→ Assigned task:
Set the data down exactly as it stands, and keep its pictures out.

→ Given data:
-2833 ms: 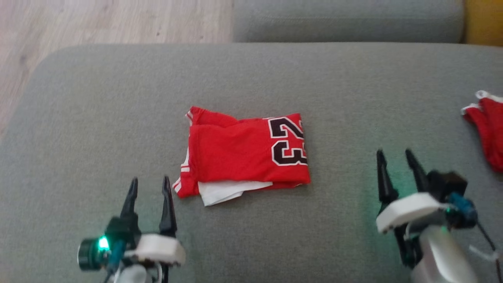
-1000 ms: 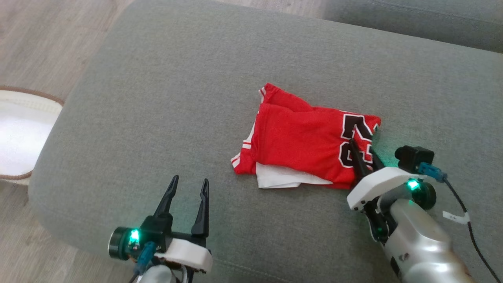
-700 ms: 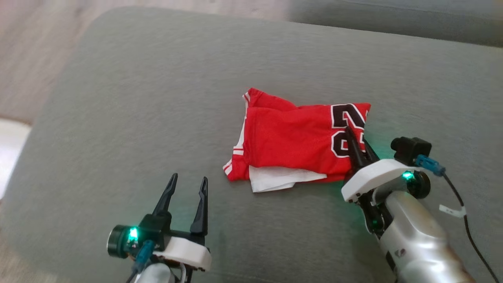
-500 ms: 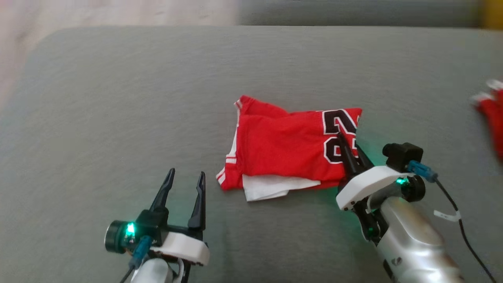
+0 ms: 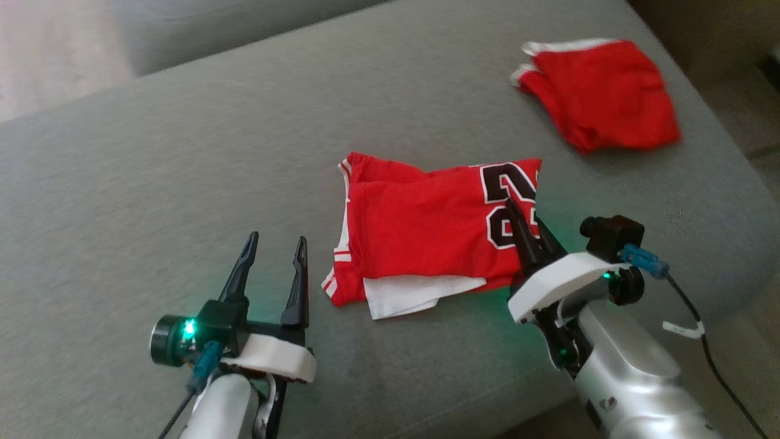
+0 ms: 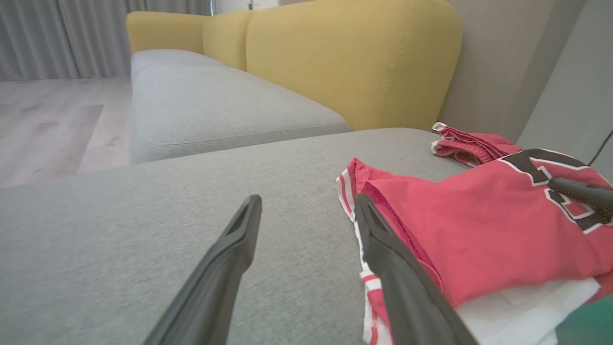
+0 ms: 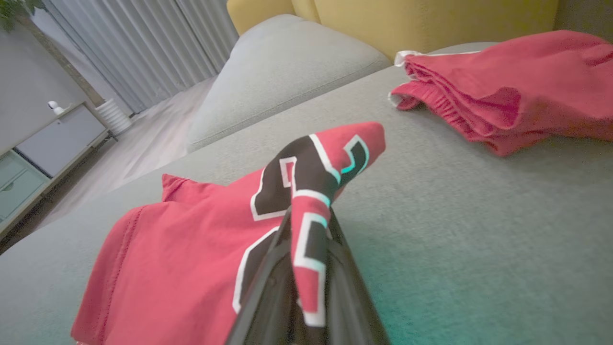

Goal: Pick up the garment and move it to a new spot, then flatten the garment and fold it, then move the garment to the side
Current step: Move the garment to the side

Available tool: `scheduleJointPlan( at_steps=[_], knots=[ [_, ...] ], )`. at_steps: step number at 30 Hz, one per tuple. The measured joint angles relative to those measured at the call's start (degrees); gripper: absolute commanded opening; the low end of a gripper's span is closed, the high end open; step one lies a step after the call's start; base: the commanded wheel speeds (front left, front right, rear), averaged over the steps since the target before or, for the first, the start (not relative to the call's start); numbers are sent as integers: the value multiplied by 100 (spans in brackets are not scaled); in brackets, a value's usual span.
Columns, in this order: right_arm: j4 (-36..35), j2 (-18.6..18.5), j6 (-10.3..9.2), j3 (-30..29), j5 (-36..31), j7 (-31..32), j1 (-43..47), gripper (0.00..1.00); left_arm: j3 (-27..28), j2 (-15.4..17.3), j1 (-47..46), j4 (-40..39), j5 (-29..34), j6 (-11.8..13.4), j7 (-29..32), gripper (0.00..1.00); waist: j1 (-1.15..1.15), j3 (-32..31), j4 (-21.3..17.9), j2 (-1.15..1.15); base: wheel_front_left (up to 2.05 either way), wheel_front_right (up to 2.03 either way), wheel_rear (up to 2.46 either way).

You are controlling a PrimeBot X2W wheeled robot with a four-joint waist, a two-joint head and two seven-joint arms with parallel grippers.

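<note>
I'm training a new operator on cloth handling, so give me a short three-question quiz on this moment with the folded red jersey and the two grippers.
1. True or false: the right gripper is shut on the numbered end of the folded red jersey with black numerals.
2. The left gripper is: A) open and holding nothing; B) shut on the jersey's white layer; C) shut and empty.
3. Fill in: the crumpled red garment with white trim lies on the grey fabric sofa cushion, ____ from the jersey (touching/apart).
Key: 1 true; 2 A; 3 apart.
</note>
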Motion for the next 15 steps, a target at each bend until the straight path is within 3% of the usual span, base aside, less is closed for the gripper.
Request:
scheduleJointPlan(
  at_steps=[4, 7, 11, 15],
  knots=[
    [24, 0, 0, -48, -185, 7, -133, 0, 9, -2, -61, 2, 7, -57, 0, 100, 0, 213, -300, 0, 0, 0, 0],
    [235, 7, 0, -339, -773, 13, -634, 0, 9, -3, -142, 37, 151, -92, 0, 100, 1, 422, -308, 0, 0, 0, 0],
    [656, -152, 0, -1149, -1946, 13, -1809, 0, 14, -2, -205, 67, 289, -101, 0, 100, 0, 607, -32, 0, 0, 0, 0],
    [1173, -699, 0, -1839, -2791, 13, -2362, 0, 9, -3, -215, 52, 289, -148, 0, 100, 1, 729, 254, 0, 0, 0, 0]
  ],
)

→ Solved problem:
-2833 ms: 
-1000 ms: 
-700 ms: 
-500 ms: 
+0 ms: 
+0 ms: 
+0 ms: 

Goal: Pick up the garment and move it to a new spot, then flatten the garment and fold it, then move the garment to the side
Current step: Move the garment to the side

Available tool: `scheduleJointPlan( at_steps=[_], knots=[ [_, ...] ], )`. at_steps: step number at 30 Hz, one per tuple. The measured joint angles relative to those measured at the call's start (degrees); gripper: absolute commanded opening; the low end of a gripper's span is closed, the high end open; step one lies a step after the call's start; base: the commanded wheel speeds (front left, front right, rear), averaged over the steps since the target before or, for the first, the start (not relative to the call's start); numbers are sent as integers: the value multiplied by 100 (spans in brackets are not scaled); in brackets, a value's usual span.
Columns, in this order: right_arm: j4 (-36..35), j2 (-18.6..18.5), j6 (-10.3..9.2), j3 (-30..29), j5 (-36..31), j7 (-31..32), j1 (-43..47), gripper (0.00..1.00); left_arm: j3 (-27..28), j2 (-15.4..17.3), j1 (-47..46), j4 (-40..39), j5 (-29..34), j6 (-11.8..13.4), j7 (-29..32), gripper (0.00..1.00); waist: j1 (-1.15..1.15), j3 (-32..31), j4 (-21.3..17.9), j2 (-1.15..1.15); base: wheel_front_left (up to 2.05 either way), wheel_front_right (up to 2.03 either way), wheel_rear (up to 2.46 either way).

You are controlling a PrimeBot X2W wheeled robot with a four-joint waist, a two-joint head and two seven-joint arms with parallel grippers.

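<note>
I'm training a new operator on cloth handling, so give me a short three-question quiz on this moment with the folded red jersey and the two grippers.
1. True or false: the right gripper is shut on the numbered end of the folded red jersey with black numerals.
2. The left gripper is: A) open and holding nothing; B) shut on the jersey's white layer; C) shut and empty.
3. Fill in: the crumpled red garment with white trim lies on the grey fabric sofa cushion, ____ from the jersey (touching/apart).
Key: 1 true; 2 A; 3 apart.
</note>
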Motion for the next 15 steps, a target at each bend until the straight path is within 3% of the usual span, base aside, less is closed for the gripper.
Request:
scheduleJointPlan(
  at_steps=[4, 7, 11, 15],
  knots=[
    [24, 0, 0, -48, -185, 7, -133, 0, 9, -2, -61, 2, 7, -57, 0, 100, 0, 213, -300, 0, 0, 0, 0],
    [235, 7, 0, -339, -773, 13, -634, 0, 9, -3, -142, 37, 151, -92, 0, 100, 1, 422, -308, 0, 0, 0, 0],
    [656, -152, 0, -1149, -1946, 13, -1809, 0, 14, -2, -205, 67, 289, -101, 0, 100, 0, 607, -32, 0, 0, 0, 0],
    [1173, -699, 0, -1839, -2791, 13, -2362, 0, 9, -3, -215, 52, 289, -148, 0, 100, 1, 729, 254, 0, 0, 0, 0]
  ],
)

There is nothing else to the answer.